Tuesday, 2 September 2014

The Great Outdoors challenges Mozart

For  sixteen years I have put up with listening to music on what was an expensive separates sound system, unsatisfactorily producing something called "Surround Sound".

I could hardly call it a blur-moment a week ago. That is a more spontaneous occurrence.  You enter a shop (just to browse) and come out twenty minutes later carrying something, having little idea of what happened, but being conscious that the balance on your Visa card has gone up like a rocket on Guy Fawkes night.

Much more agonising and web browsing took place, and being ignorant of the jargon I searched for a specialist retailer, but they are rare. I found Searle Audio at Barrow-in-Furness. I spent a couple of hours in their dedicated listening room comparing different systems with no pressure and sound common sense advice.

Last Saturday they came to my house and installed everything with a rare thoroughness including maximising all the settings on my tv.

In the past I had to almost stand on my head at the other side of the room to read a tiny display to select tracks on a cd. I now have a mini system next to my chair providing superb stereo sound on the tv, playing of music direct from my iPad via Bluetooth,  or playing cds with easy track selection, and all combined with a brilliant DAB radio. I am rediscovering Radios 3 and 4 and many CDs that I had forgotten I had - I am in heaven, but...

...tomorrow I will abandon all this hedonism because I'm off on my travels again. Once you see the first post, hopefully tomorrow evening, you will be in a little doubt about the first part of my intended route. In preparation, yesterday I decided to tidy the front garden and severely stubbed my toe which now appears bruised and is still painful the day after - retribution for my rash expenditure?
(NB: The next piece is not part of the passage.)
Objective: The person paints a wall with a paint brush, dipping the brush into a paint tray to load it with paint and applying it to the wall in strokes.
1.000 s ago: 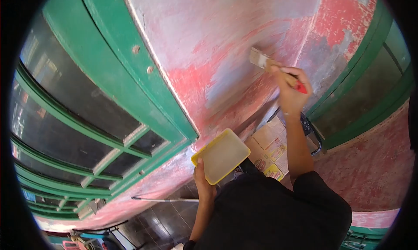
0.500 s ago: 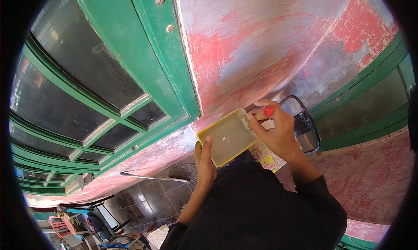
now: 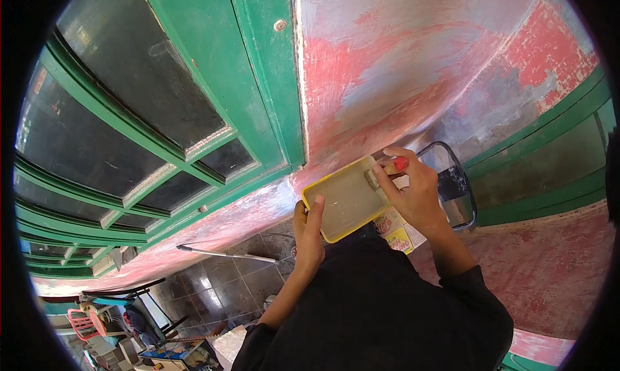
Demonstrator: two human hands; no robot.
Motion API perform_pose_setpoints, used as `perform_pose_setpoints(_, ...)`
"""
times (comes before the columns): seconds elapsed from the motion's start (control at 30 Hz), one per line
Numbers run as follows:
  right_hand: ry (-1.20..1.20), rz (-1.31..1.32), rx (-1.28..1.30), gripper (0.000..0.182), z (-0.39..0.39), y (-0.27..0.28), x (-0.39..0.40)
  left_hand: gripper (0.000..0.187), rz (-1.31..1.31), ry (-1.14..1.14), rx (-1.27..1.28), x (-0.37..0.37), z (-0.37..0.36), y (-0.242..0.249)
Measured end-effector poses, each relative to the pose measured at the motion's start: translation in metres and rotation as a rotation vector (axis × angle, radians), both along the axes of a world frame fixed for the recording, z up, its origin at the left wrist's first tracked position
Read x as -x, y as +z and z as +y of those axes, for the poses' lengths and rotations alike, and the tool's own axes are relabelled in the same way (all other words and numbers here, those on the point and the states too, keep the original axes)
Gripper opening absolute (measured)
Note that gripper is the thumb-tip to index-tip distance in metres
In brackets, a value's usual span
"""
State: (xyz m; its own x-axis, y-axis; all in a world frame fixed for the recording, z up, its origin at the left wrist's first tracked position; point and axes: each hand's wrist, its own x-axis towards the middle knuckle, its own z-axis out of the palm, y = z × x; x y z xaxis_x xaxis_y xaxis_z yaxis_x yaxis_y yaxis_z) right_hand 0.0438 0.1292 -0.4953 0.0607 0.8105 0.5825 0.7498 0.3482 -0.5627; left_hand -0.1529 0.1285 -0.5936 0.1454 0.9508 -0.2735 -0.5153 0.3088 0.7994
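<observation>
My left hand (image 3: 310,234) grips the near left edge of a shallow yellow-rimmed tray (image 3: 345,206), thumb on top and fingers underneath. A thin greyish, cloudy liquid seems to cover the tray's bottom. A paintbrush (image 3: 392,166) with a red-tipped handle is pinched in my right hand (image 3: 412,187). Its bristles rest at the tray's far right edge, partly hidden by my fingers. Behind the tray rises a wall (image 3: 368,67) with patchy pink and grey-white paint.
A green-framed window (image 3: 271,86) stands at the left, another green frame (image 3: 542,138) at the right. Below my right hand are a black-framed chair (image 3: 462,183) and a colourful printed box (image 3: 399,239). A long pole (image 3: 229,254) leans low over the dark tiled floor (image 3: 232,290). Clutter and a pink chair (image 3: 84,322) lie lower left.
The brush bristles have shifted slightly within the tray's right end, and the tray has moved a little right and up in view. The camera view has turned slightly.
</observation>
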Motion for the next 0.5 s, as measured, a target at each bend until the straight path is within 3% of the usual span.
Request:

I hope it settles down a bit more before I set off.

Arcam Solo Mini Music Player

Home made speaker stands for KEF Q100 speakers.

Plastic drainpipe filled with pea gravel and painted black. All held together by internal threaded, bolted rod.



2 comments:

  1. Put the speakers somewhere else. The stands suggest seats in a Swedish bar (comfort derived from the most discouraging shapes) and this too is a step in the right direction. Here you may loll drinking Absolut vodka - the drink with philosophical overtones. Forget Mozart too, concentrate on Sibelius's fourth, a work that VR has elevated to her top five. Listen also to Stenhammer even if he isn't Scandinavian; his surname is a rhythmic outburst all on its own. Allow this act of prodigality to change you for ever; read Robert Musil and bar your door to everyone other than the postman. Practice eccentricity; don a fez and smoke a nargileh. This moment is too valuable to let slip.

    ReplyDelete
  2. RR - the stands are not in situ. They are much less prominent in their proper place.

    I have been listening to Bartok and some Ives. Also the Fauré Requiem which I didn't like - seemed lightweight.

    I think I might put a fez on my Christmas wish list and see what happens.